O trabalho de Bingham é o equivalente ao de um assassino de aluguel, pau-mandado das grandes corporações, mas o que ele fulmina não são vidas, mas empregos. O que por vezes dá no mesmo. A mando das grandes empresas, ele dedica-se a rasgar os vínculos empregatícios com a máxima agilidade e limpeza possível, sem choro nem vela, mandando pro olho-da-rua os empregados que lhe mandam dispensar. A especialização chegou a tais extremos que há um homem que só faz isso na vida: despede os outros. É uma espécie de Pierrepoint do capitalismo --- e que quebra bem mais pescoços do que fez o carrasco francês que Timothy Spall tão bem encarnou em Lavador de Almas.

É um empreguinho dos diabos, por mais bem-pago que seja. Pois quando você é um despedidor-profissional, um chutador-de-bundas-porta-afora, você é um homem perdidamente odiado. Você é o homem que traz as más notícias, às dúzias, para distribuir pela América. Você é aquele que encara o trampo de encarar centenas de homens e mulheres e dizer-lhes: “O senhor está despedido”; “Seus serviços não são mais necessários”; “Trata de limpar sua mesa até o fim-do-dia”. E que depois tem que suportar o choro, a revolta, os ataques histéricos, a gritaria, as ameaças de suicídio, os xingos e todas os outros pitís e chiliques que acometem um despedido.

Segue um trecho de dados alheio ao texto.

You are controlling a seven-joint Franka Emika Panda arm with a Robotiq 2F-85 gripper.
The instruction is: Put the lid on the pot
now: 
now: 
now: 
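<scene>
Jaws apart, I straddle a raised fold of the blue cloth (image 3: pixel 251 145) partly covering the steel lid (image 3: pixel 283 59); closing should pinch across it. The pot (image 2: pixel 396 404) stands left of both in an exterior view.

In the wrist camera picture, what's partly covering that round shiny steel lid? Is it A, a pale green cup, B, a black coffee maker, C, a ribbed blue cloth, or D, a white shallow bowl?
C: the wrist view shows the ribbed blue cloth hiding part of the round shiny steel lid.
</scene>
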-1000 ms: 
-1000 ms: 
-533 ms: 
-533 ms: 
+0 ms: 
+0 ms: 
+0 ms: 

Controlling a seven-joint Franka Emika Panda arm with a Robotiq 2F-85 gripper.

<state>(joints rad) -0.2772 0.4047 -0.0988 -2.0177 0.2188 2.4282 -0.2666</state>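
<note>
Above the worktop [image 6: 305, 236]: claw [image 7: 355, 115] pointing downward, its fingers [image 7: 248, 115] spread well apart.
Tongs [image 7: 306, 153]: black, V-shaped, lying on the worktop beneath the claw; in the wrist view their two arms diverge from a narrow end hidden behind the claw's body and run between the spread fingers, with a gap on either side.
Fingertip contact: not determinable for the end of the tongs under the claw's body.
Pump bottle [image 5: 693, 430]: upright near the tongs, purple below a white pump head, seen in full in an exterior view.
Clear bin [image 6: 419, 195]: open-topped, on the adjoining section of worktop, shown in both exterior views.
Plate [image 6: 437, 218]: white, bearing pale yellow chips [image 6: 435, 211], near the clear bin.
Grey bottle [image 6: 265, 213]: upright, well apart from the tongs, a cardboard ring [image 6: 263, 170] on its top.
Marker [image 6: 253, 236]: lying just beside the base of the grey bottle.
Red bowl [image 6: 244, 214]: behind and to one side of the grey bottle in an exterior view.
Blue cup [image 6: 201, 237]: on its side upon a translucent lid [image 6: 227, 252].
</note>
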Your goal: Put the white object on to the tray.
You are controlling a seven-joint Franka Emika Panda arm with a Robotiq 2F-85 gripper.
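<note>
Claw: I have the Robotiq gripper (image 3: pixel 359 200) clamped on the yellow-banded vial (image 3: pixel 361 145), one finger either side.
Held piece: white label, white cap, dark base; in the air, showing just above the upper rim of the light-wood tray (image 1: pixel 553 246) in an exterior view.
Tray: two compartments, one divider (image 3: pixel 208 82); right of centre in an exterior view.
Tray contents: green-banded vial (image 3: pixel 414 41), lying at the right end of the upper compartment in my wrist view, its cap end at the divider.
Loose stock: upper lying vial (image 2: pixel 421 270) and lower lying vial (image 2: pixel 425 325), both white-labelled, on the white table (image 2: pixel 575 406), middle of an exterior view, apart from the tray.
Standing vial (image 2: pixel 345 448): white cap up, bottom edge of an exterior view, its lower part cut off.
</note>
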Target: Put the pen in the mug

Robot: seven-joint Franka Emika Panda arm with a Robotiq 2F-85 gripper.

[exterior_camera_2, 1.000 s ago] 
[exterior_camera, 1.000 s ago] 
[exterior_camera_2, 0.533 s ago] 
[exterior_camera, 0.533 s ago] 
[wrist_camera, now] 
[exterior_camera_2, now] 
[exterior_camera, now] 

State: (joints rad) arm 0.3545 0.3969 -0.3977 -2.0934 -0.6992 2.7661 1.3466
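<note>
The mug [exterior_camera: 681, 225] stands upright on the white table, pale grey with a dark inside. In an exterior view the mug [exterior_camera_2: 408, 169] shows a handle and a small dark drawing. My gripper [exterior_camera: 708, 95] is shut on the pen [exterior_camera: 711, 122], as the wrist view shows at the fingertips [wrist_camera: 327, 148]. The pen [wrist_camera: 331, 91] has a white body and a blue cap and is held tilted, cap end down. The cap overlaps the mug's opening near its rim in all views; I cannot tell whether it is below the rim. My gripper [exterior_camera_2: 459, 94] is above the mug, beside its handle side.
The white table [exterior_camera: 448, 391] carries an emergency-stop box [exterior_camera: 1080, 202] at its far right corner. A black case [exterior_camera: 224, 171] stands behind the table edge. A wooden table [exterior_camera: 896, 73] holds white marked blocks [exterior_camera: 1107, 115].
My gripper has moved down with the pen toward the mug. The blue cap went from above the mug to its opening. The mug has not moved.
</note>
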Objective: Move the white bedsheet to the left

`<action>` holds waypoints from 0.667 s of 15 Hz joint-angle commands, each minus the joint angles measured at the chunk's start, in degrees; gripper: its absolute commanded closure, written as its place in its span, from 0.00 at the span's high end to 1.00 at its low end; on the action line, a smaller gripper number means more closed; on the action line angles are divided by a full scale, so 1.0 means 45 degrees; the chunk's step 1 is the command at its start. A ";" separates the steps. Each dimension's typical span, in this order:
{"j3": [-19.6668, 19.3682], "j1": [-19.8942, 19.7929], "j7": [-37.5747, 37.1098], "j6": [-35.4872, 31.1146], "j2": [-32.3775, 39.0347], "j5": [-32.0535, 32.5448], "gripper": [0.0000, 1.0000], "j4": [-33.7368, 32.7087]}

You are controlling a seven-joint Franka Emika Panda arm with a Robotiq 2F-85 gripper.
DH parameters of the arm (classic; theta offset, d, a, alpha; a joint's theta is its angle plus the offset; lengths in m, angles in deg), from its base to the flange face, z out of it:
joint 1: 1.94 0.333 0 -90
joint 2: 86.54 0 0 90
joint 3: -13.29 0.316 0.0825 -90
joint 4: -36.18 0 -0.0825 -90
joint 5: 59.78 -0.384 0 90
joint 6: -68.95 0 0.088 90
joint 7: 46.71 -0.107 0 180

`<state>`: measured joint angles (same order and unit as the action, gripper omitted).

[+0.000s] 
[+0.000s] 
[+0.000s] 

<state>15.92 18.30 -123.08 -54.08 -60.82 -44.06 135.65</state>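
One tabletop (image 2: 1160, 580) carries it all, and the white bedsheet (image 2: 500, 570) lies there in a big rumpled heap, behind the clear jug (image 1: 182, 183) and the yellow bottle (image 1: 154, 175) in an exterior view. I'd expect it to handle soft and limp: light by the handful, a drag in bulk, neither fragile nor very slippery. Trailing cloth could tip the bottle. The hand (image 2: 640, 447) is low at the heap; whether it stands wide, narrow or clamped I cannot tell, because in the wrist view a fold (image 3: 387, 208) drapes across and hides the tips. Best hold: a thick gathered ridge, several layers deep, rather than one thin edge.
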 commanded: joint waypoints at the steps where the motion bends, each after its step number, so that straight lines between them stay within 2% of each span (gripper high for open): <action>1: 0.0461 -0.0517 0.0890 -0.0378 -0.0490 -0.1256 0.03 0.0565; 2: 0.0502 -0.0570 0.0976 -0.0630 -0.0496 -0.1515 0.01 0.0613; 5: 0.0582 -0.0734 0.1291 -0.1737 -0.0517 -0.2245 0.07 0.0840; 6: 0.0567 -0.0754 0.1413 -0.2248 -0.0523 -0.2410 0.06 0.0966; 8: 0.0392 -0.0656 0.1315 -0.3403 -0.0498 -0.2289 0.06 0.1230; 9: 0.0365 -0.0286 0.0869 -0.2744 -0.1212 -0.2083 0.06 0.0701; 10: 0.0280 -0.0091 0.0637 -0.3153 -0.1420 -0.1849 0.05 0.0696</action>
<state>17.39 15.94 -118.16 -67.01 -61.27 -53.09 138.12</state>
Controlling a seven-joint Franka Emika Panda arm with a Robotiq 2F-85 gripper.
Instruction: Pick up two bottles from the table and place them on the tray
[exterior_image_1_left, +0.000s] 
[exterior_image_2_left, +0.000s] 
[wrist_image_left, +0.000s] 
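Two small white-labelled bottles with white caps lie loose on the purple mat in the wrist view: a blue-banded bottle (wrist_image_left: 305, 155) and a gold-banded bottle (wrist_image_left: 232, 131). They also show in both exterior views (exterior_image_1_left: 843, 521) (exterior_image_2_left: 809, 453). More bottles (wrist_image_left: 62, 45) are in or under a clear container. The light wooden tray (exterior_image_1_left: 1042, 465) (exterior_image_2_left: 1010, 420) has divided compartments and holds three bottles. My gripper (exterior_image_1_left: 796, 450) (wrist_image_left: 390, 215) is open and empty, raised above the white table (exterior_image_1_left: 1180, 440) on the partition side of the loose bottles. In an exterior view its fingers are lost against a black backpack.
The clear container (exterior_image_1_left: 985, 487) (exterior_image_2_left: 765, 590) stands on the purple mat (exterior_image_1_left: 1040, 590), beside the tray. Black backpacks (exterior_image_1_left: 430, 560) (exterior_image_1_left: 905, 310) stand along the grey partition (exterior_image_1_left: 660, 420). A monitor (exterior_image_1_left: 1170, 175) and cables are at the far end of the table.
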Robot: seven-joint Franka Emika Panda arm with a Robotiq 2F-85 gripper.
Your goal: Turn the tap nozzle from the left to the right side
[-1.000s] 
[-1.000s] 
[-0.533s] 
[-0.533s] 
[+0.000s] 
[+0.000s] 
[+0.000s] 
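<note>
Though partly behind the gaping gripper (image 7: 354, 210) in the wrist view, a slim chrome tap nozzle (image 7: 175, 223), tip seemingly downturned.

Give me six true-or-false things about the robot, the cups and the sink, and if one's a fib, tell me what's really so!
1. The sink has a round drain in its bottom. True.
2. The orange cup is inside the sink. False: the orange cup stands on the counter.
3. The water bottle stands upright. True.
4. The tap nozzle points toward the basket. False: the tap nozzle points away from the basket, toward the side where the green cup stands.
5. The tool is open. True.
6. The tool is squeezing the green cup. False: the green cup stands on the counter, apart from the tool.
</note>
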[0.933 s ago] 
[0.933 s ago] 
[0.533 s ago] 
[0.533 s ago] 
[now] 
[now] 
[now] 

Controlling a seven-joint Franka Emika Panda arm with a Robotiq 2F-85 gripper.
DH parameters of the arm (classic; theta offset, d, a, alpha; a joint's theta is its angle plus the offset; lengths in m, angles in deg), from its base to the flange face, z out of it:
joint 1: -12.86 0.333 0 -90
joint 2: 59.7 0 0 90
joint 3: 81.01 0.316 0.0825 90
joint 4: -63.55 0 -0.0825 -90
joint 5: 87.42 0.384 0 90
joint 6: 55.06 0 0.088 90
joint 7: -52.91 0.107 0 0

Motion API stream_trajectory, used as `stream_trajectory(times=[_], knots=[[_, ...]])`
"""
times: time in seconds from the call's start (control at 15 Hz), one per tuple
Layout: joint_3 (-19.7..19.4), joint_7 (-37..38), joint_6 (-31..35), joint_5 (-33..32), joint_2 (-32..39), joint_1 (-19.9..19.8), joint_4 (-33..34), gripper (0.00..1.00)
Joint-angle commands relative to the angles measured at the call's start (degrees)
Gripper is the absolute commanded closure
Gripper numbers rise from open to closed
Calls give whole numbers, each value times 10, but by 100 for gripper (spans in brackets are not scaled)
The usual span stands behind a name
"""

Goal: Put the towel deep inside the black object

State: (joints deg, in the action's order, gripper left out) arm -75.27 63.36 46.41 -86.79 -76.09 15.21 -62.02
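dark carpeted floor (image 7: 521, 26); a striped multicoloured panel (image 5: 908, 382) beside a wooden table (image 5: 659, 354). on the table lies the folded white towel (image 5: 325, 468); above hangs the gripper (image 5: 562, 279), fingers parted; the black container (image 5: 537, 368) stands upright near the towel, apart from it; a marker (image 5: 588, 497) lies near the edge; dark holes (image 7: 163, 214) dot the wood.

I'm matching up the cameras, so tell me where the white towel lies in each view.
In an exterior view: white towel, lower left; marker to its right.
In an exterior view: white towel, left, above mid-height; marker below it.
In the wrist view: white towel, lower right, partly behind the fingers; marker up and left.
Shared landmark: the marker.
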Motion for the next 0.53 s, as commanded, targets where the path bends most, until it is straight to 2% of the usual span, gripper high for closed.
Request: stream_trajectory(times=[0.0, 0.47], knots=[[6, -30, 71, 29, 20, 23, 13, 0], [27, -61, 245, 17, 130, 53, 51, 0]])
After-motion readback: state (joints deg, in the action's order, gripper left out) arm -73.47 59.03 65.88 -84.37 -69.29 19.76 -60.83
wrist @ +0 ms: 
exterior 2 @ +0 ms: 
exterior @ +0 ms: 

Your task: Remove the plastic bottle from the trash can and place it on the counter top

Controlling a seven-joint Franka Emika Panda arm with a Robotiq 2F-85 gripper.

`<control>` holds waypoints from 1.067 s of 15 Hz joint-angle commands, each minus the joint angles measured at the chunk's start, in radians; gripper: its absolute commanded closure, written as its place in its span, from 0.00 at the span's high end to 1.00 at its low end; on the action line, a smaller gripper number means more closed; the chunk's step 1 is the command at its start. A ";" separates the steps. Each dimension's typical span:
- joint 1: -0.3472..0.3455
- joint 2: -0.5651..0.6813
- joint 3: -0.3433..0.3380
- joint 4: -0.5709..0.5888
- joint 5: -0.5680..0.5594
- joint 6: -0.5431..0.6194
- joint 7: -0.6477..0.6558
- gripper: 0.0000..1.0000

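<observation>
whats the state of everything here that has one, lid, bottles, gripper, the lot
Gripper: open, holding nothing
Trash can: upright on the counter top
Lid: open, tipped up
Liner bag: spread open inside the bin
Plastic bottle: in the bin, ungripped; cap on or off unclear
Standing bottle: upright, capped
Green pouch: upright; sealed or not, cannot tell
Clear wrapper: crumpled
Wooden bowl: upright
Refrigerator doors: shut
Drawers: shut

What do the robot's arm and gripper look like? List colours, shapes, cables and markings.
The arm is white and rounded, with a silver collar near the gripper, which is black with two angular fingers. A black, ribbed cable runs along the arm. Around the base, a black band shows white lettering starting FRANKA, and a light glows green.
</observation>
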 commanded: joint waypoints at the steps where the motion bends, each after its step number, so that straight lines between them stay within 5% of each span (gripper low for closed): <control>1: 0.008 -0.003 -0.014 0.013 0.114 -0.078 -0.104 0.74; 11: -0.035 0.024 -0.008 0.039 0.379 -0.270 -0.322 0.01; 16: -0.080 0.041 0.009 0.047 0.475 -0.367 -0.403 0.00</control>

Em seu primeiro filme, Obrigado Por Fumar, Jason Reitman já fez fina comédia com outro trabalho sujo: seu protagonista, Nick Naylor, era o porta-voz das grandes corporações tabagistas – ou melhor: o advogado sem escrúpulos que tenta defender um conglomerado de empresas vendedoras de cigarro que matam 12 mil pessoas ao dia. Em seu terceiro longa, sucessor de Juno, Reitman volta a tematizar sobre as consequências éticas da execução cotidiana de um emprego “sujo” --- como é o de Bingham, personagem de Clooney.

O emprego que deveria torná-lo mais sensível aos problemas sociais, ao fazê-lo se defrontar com o pesadelo econômico em que uma demissão lança as pessoas, que deveria fazê-lo mais cônscio do quanto podem ser selvagens os mecanismos do mercado de trabalho, só o torna mais frio e invulnerável. Você olha pra este homem e sabe: ele não é mais capaz de se comover com nada. Que chorem, que esperneiem, que quebrem vidros ou ameaçem se matar na frente dele, e a expressão dele permanecerá na mesma calma. Pois ele teve que desenvolver uma carapaça de insensibilidade que lhe permitisse lançar homens e mulheres no pesadelo do desemprego sem se afligir com isso. Dorme em paz todas as noites ainda que as pessoas que despede ameacem pular de pontes ou chorem prevendo que será impossível alimentar os filhos. Paira acima da tempestade das paixões em virtude de sua glacial indiferença.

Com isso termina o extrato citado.